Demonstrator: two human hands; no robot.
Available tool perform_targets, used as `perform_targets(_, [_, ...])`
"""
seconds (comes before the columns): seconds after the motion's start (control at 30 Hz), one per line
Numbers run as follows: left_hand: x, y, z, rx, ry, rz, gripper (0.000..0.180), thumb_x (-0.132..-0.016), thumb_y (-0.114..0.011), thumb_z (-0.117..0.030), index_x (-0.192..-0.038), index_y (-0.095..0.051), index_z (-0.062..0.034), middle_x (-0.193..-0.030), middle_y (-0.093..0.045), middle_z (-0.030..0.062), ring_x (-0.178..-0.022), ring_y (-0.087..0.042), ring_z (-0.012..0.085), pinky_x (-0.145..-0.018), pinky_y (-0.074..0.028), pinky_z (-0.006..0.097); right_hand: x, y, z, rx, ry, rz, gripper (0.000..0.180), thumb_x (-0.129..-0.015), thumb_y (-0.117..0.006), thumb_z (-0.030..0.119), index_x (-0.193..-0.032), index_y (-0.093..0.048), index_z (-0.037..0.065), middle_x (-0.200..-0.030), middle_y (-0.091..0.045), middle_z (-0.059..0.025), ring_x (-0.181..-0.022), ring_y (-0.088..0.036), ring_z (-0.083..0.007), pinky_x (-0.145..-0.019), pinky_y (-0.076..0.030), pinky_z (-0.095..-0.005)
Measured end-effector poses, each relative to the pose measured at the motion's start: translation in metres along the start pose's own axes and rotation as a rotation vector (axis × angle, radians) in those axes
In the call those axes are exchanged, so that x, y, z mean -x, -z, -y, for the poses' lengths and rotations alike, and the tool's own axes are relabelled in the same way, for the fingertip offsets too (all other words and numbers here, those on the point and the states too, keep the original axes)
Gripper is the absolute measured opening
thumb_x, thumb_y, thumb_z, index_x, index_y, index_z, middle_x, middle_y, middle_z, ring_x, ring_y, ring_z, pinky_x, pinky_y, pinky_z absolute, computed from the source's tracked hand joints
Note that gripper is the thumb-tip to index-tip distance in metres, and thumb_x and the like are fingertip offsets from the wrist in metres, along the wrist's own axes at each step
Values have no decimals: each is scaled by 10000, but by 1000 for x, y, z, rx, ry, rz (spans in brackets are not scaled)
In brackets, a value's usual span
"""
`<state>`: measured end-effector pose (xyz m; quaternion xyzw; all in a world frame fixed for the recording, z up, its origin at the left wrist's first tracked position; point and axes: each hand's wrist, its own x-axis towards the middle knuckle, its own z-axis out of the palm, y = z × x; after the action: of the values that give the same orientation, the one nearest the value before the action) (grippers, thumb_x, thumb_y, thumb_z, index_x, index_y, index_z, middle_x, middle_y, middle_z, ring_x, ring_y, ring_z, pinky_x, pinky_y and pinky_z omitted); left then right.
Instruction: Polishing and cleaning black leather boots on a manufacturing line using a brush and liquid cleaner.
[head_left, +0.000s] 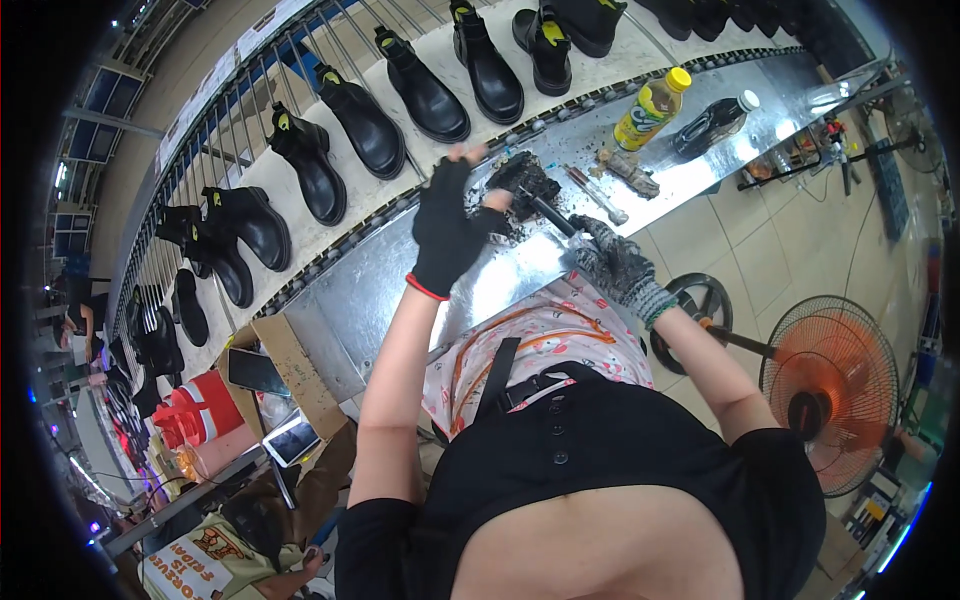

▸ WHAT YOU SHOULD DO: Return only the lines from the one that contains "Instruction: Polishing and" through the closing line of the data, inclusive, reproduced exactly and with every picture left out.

▸ SOLUTION FOR THIS TASK:
Instruction: Polishing and cleaning black leather boots on a manufacturing line using a brush and liquid cleaner.
[head_left, +0.000s] 

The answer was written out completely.